Mindboggling morphometry of human brains
Mindboggle (http://mindboggle.info) is an open source brain morphometry platform that takes in preprocessed T1-weighted MRI data and outputs volume, surface, and tabular data containing label, feature, and shape information for further analysis. In this article, we document the software and demonstrate its use in studies of shape variation in healthy and diseased humans. The number of different shape measures and the size of the populations make this the largest and most detailed shape analysis of human brains ever conducted. Brain image morphometry shows great potential for providing much-needed biological markers for diagnosing, tracking, and predicting progression of mental health disorders.
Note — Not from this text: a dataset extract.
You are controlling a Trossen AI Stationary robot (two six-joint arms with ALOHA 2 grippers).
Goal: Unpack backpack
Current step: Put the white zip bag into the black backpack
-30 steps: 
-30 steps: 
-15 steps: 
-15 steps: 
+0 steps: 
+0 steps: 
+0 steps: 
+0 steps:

Very few software algorithms provide more than measures of volume and cortical thickness, while more subtle shape measures may provide more sensitive and specific biomarkers. Mindboggle computes a variety of (primarily surface-based) shapes: area, volume, thickness, curvature, depth, Laplace-Beltrami spectra, Zernike moments, etc. We evaluate Mindboggle's algorithms using the largest set of manually labeled, publicly available brain images in the world and compare them against state-of-the-art algorithms where they exist. All data, code, and results of these evaluations are publicly available.